BABY DRIVER: MÚSICA Y COCHES


Baby Driver es la primera película de Edgar Wright. Obviamente, sabemos que el británico ha firmado cuatro largometrajes antes, empezando por la personalísima trilogía del cornetto, -Zombies Party (2004), Arma fatal (2007) y Bienvenidos al fin del mundo (2013)- siempre junto a Simon Pegg y Nick Frost. Se trata de tres comedias-homenaje-parodia a tres géneros cinematográficos -zombies, acción, ciencia ficción- con una temática recurrente: protagonistas que se resisten a madurar. Luego está esa maravilla que se llama Scott Pilgrim contra el mundo (2010) adaptación de un cómic indie de corte romántico, que juega con la afición a los videojuegos, el anime y el pop rock. Eso sin contar el proyecto abortado de Ant-Man (Peyton Reed, 2015) que acabó abandonando, quizás, para bien. ¿Por qué digo entonces que esta es la primera película de Wright? Porque en todos los films mencionados, los personajes viven en nuestro mundo, se parecen a nosotros y seguramente han visto un montón de películas. La cinefilia de Wright es más que evidente en todas esas estupendas obras. Pero en Baby Driver ese amor por el séptimo arte deja de ser evidente para convertirse en cine de verdad. Baby Driver sería la preferida de los personajes de Zombies PartyEstamos ante una obra muy pura, sin dobleces, optimista, romántica e inocente.
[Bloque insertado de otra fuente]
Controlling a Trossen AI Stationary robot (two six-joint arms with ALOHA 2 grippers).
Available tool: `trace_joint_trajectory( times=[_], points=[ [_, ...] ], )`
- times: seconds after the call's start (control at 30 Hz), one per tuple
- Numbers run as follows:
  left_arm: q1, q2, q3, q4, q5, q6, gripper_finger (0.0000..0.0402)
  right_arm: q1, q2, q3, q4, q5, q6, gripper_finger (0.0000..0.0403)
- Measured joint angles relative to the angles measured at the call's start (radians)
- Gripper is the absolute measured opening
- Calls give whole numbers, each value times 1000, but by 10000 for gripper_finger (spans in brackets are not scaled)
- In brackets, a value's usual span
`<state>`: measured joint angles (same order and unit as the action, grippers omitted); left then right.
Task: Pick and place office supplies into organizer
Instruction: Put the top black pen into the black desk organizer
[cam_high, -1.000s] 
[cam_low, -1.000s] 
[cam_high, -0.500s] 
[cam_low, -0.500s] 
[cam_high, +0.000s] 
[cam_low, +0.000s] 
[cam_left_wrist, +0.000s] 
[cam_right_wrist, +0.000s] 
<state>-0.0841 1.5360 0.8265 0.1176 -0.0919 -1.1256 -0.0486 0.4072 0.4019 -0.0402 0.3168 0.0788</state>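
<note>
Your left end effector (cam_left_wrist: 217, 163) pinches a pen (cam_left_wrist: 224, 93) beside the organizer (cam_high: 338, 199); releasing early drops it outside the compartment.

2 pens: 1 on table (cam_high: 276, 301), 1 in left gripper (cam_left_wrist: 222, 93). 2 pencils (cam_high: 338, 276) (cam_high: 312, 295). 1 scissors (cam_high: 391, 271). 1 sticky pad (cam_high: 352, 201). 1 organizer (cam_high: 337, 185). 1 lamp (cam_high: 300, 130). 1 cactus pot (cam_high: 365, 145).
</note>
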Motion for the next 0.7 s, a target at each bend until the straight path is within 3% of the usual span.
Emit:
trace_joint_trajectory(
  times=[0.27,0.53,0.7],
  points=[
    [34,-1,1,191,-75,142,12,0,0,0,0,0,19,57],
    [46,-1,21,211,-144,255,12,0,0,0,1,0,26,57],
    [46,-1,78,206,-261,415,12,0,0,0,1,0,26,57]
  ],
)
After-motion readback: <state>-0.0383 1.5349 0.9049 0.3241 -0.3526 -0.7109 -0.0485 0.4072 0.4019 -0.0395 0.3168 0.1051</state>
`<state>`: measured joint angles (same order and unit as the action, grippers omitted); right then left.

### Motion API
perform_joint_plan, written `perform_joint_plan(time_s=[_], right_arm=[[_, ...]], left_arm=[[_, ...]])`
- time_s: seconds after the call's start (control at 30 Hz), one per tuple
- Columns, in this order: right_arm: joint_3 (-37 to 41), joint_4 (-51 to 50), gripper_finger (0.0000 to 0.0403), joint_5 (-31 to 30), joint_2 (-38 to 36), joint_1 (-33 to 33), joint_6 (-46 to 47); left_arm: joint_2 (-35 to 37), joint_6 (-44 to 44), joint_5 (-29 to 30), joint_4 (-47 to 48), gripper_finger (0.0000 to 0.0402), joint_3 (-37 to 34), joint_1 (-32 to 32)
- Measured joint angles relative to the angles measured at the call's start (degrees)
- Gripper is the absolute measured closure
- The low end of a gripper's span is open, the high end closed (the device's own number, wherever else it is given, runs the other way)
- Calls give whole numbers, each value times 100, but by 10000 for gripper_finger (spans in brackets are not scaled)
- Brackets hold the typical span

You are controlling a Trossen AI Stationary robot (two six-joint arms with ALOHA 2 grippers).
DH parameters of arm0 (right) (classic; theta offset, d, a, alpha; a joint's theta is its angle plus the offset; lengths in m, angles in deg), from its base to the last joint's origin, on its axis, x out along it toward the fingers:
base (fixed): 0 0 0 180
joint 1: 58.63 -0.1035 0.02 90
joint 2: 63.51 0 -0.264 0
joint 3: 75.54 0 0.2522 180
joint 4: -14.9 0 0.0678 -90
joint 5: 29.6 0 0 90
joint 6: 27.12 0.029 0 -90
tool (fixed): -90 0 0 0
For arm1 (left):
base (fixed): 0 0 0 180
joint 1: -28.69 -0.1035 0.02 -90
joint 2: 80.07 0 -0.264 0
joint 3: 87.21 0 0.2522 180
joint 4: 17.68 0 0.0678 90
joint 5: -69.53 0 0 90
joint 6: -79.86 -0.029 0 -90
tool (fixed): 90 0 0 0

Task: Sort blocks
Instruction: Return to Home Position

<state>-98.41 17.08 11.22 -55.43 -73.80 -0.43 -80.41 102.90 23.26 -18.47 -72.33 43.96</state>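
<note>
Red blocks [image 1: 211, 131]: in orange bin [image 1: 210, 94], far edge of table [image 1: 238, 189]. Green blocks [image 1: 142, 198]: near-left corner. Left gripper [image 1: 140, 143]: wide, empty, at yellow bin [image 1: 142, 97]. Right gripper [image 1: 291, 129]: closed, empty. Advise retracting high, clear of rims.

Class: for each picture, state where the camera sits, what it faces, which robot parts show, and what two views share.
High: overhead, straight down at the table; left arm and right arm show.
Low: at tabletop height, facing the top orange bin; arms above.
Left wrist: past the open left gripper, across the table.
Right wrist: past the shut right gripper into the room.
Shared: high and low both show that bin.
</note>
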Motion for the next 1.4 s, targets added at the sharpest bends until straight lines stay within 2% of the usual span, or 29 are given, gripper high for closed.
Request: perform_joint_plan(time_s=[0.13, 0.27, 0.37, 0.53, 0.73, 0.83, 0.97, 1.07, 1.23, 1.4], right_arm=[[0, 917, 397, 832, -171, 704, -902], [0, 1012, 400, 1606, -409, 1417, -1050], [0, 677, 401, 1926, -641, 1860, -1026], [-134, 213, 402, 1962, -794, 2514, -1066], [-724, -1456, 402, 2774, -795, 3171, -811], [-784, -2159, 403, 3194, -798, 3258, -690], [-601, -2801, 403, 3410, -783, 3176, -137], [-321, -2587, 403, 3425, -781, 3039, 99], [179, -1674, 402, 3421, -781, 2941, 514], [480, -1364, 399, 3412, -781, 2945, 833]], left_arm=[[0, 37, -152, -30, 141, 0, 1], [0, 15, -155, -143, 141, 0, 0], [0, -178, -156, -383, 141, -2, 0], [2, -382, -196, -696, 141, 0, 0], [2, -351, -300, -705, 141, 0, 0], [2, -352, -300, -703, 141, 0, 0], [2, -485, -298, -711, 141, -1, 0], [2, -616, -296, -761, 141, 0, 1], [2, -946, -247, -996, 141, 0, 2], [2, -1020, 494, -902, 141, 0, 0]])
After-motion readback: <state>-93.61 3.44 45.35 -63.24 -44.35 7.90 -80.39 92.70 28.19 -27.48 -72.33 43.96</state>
En ciertos momentos parece tener la intensidad hiperrealista de Tarantino pero hacia al final acaba alcanzado el candor inocente del American Graffiti (1973) de George Lucas. Y creo que como Star Wars (1977) este film hará que más de un chaval sueñe con ser director de cine.


Como si Nicolas Winding Refn hubiera hecho Drive (2011) con una sonrisa en la cara y no pensando en el festival de Cannes. Con Baby Driver he tenido la sensación de estar viendo cine clásico -cine romántico diría Mark Cousins- como si hubiera sido hecha en un tiempo en el que los directores no tenían un montón de películas en la cabeza, porque no existían. Es la segunda vez que Wright hace una película con acento estadounidense, quizás porque quiere que esto sea Hollywood, quiere fabricar un sueño. Los personajes de Baby Driver ya no se parecen a nosotros: son arquetipos, personajes de película que viven en un mundo inverosímil, como en las de Hitchcock. Ya no son frikis cinéfilos con aire de perdedores cuyos sueños húmedos -zombies, aliens, superhéroes- se cumplen como proyecciones de sus propias frustraciones de treintañero en crisis. Con una historia de argumento mínimo, un joven que se dedica a conducir para atracadores profesionales -en la línea de Driver (Walter Hill, 1978) o la serie Transporter de Luc Besson- que intenta escapar del mundo del crimen, Edgar Wright compone una obra que prácticamente pertenece al género musical. Las canciones se pisan las unas a las otras -el playlist es inabarcable- los personajes se mueven como en una coreografía, los coches se estrellan con ritmo, la cámara se mueve como si bailase y los cortes del montaje siguen los golpes de la percusión. Baby (Ansel Elgort) es un héroe como los de antes, puro y bondadoso; su chica, Deborah (Lily James), es adorable, guapa y comprensiva. Los malos son verdaderamente inquietantes -y atractivos-: Jamie Foxx, John Hamm, Jon Bernthal, Eiza González y Kevin Spacey en un papel simplemente genial. Hay más ideas en Baby Driver que en toda la saga de Fast and Furious (y eso que me gustan esas películas). Wright vuelve a someter a su protagonista a un proceso de maduración, pero este, curiosamente, nunca había sido tan peligroso. Baby Driver no es una cinta repleta de citas, no es cínica, distanciada ni postmoderna. Dijo Jean-Luc Godard, uno de los primeros directores cinéfilos, que todo lo que necesita una película es una chica y una pistola. Si agregamos un coche tenemos Baby Driver, la primera película de Edgar Wright.